PP News out SASKATOON, SK, April 21, 2022 /CNW/ - Star Diamond Corporation ("Star Diamond" or the "Corporation") is pleased to announce the completion of a second tranche under the previously announced non-brokered private placement (the "Offering") of units of the Corporation (collectively, the "Units").
In the second tranche, the Corporation issued an aggregate of 2,706,933 Units at a price of $0.30 per Unit for aggregate gross proceeds to the Corporation of $812,079.90. Each Unit is comprised of one common share in the capital of the Corporation (each a "Common Share") and one Common Share purchase warrant (each, a "Warrant"). Each warrant will entitle the holder thereof to purchase one additional Common Share at a price of $0.40 per Common Share at any time prior to April 21, 2024.
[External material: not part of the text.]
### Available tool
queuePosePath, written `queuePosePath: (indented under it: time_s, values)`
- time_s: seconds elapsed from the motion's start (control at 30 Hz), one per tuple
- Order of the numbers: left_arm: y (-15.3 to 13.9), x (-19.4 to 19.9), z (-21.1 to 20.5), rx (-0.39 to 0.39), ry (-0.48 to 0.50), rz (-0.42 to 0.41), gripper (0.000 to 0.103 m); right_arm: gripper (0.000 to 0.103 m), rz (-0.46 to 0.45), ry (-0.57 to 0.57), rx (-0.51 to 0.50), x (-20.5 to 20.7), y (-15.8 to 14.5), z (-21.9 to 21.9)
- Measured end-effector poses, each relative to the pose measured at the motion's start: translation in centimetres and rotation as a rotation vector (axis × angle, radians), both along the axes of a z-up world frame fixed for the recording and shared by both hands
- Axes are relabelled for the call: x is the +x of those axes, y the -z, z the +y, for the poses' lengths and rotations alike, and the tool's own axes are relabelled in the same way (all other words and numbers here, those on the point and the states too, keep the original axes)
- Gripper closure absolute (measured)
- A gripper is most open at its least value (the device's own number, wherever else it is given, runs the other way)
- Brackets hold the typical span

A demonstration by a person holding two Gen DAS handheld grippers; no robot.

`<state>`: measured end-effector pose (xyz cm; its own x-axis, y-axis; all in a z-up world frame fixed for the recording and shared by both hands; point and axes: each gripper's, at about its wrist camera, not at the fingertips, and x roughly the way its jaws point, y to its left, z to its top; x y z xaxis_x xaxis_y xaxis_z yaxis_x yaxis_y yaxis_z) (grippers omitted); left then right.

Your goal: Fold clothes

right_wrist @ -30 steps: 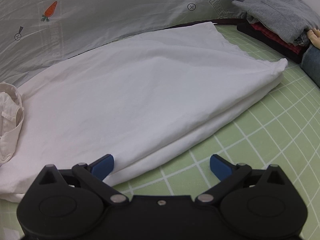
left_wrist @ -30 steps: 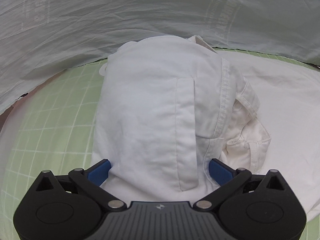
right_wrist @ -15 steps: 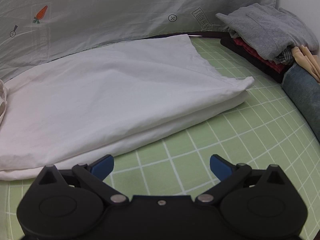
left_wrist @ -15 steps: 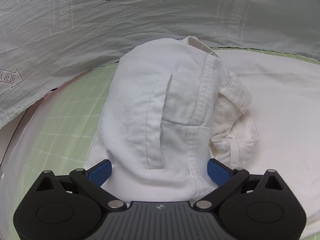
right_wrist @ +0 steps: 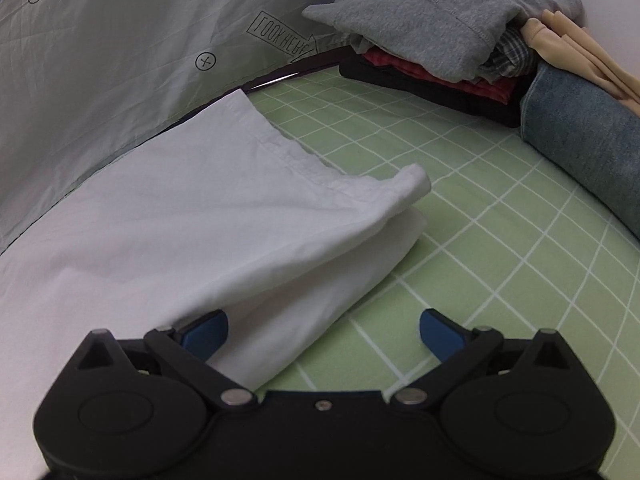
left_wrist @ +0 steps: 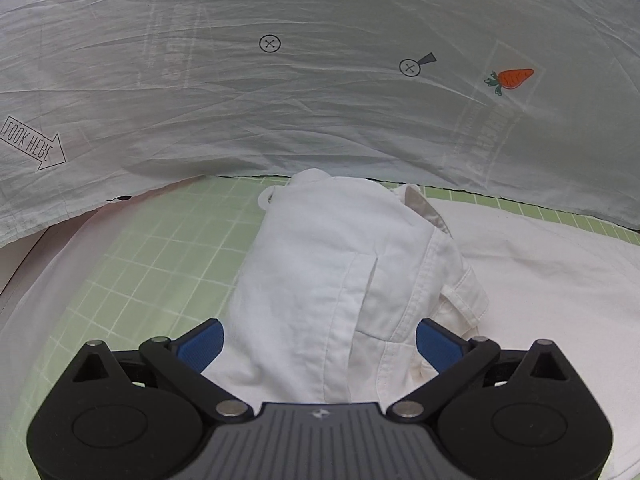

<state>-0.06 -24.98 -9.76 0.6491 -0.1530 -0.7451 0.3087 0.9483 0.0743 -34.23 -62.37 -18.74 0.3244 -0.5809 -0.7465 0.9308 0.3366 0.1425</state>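
Both grippers spread: left gripper (left_wrist: 318, 344) straddles white trousers' (left_wrist: 340, 280) waistband, right gripper (right_wrist: 323, 334) at hem, lower left; shallow pinch risks catching one layer only.

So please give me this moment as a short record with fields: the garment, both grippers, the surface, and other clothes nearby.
garment: white cotton trousers, waist part folded over, legs lying flat
left gripper: open, fingers either side of the waist part
right gripper: open, at the leg edge
surface: green gridded mat
nearby: pile topped by a grey folded garment; blue denim roll
backdrop: pale carrot-print sheet
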Motion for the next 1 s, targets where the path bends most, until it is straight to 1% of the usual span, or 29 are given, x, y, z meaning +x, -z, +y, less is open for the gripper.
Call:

Together with the proceeds realized from the sale of Units in the first tranche completed on April 6, 2022, Star Diamond has received aggregate gross proceeds of $5 million from the Offering. Insiders did not participate in the Offering.
The net proceeds from the Offering are anticipated to be used by the Corporation to: (i) settle its current working capital deficiency; (ii) for technical analyses and evaluations of the Corporation's mineral property interests, including the Corporation's interest in the Star – Orion South Diamond Project; (iii) and for general corporate purposes. Although the Corporation intends to use the net proceeds of the Offering as described, the actual allocation of the net proceeds of the Offering may vary from the anticipated uses, depending on future operations or unforeseen events or opportunities.
In connection with the closing of the second tranche, the Corporation paid $6,226.70 in finder's fees, equal to 6% of the gross proceeds raised by a finder under the Offering and issued a finder an aggregate of 105,527 Common Shares and 105,527 finder's warrants, which entitle the holder thereof to purchase one additional Common Share at a price of $0.40 per Common Share at any time prior to April 21, 2024.
All securities issued pursuant to the Offering are subject to a statutory hold period of four months plus one day from the closing date of the Offering.